■ **Work to complete**: Locate and copy each line in the data that contains the word "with".
= Beginning of Section =
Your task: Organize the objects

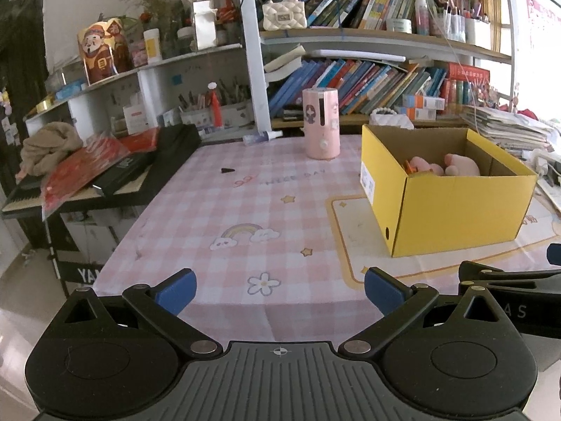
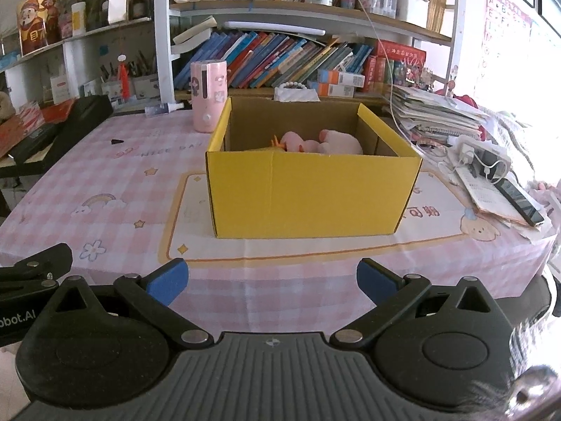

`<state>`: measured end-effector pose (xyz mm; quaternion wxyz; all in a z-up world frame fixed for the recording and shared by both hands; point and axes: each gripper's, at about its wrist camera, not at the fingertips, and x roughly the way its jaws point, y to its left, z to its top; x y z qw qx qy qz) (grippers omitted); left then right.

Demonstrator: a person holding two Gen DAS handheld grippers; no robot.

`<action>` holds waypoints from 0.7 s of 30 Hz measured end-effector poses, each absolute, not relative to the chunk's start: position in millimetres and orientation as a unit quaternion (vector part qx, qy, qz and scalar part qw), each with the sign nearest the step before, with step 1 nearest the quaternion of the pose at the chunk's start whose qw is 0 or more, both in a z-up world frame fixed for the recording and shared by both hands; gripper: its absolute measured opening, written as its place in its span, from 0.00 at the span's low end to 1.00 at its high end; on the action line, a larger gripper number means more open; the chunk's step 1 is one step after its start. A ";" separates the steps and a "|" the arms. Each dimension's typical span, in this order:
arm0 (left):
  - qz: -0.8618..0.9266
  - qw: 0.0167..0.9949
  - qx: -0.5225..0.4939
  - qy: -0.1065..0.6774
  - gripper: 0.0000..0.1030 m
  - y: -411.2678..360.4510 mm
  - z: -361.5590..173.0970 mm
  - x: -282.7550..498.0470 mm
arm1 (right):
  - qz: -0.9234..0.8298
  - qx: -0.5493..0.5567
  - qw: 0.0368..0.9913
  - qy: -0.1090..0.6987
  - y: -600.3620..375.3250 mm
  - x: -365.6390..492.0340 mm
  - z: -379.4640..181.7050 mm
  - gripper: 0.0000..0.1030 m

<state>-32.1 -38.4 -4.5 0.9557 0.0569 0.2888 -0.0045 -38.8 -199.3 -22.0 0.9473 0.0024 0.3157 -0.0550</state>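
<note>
A yellow cardboard box [image 1: 452,210] stands open on the pink checked tablecloth [image 1: 224,207]; in the right wrist view the box [image 2: 308,193] is straight ahead. Pink plush toys [image 2: 329,142] and an orange item lie inside it; the toys also show in the left wrist view [image 1: 445,165]. My left gripper [image 1: 280,289] is open and empty, near the table's front edge, left of the box. My right gripper [image 2: 271,280] is open and empty, in front of the box. Part of the right gripper [image 1: 508,280] shows at the left view's right edge.
A pink cylindrical device [image 1: 320,122] stands behind the box, a small bottle [image 1: 261,137] lies by it, and a small black piece [image 1: 228,170] lies on the cloth. A keyboard [image 1: 105,175] stands left. Stacked papers and a phone [image 2: 519,200] lie right. Bookshelves fill the back.
</note>
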 end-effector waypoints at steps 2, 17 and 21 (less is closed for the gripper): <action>-0.005 0.955 0.058 0.290 1.00 -39.1 -4.7 -29.4 | -0.057 0.001 0.947 0.316 -199.8 -35.3 -22.4 1.00; 0.002 0.953 0.056 0.297 1.00 -44.4 -4.9 -21.2 | -0.060 0.000 0.946 0.319 -204.0 -28.5 -23.2 1.00; 0.007 0.953 0.059 0.298 1.00 -45.1 -4.6 -20.5 | -0.061 -0.002 0.946 0.319 -204.0 -28.7 -23.0 1.00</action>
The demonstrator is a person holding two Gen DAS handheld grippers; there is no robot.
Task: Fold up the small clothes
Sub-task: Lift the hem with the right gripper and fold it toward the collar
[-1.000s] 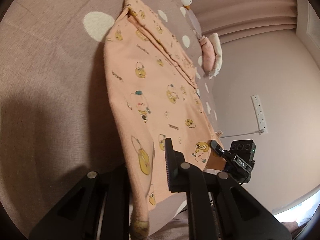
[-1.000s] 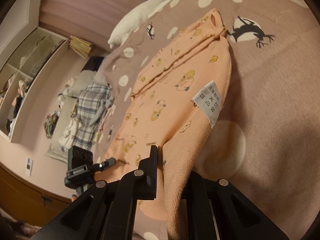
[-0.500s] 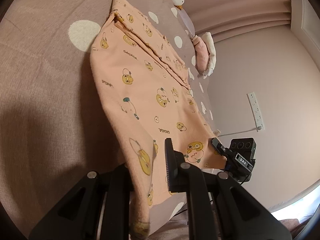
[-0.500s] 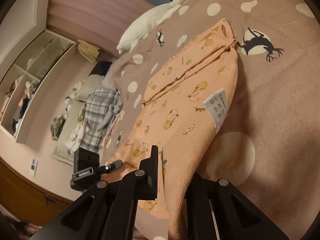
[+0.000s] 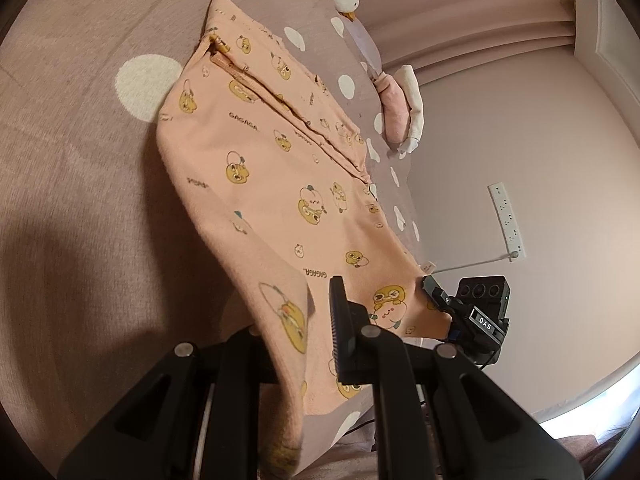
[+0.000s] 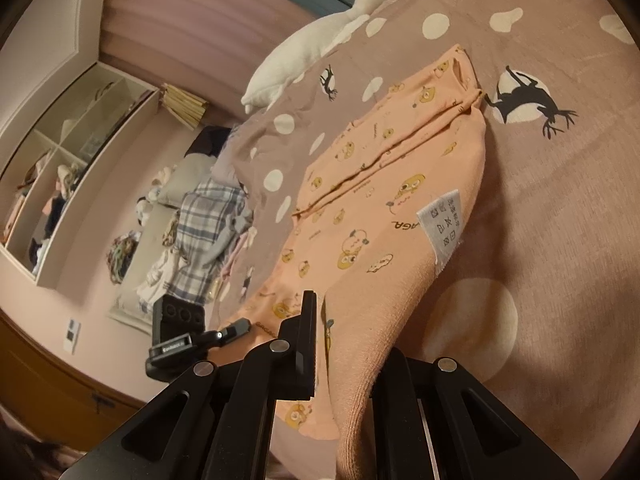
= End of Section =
■ **Written response**:
`<action>` holds waypoints from 0.7 s of 30 Hz measured end-effector poses, each absolute, not relative to the chunk's start: position in millimetres and orientation as a unit quaternion (vector part qx, qy, qz and scalar part qw), each with the sign nearest the step before, with step 1 nearest the quaternion of the pose at the chunk's start whose qw is 0 or more, both in a z-up world frame fixed for the recording and shared by both hands; gripper: its absolute measured opening, written as its place in its span, from 0.00 at the span's low end to 1.00 at its high end; on the action line, a larger gripper number means more open; the chunk's step 1 is one step after its start. A ";" separates the steps and a "|" the arms. Each dimension's typical span, in this order:
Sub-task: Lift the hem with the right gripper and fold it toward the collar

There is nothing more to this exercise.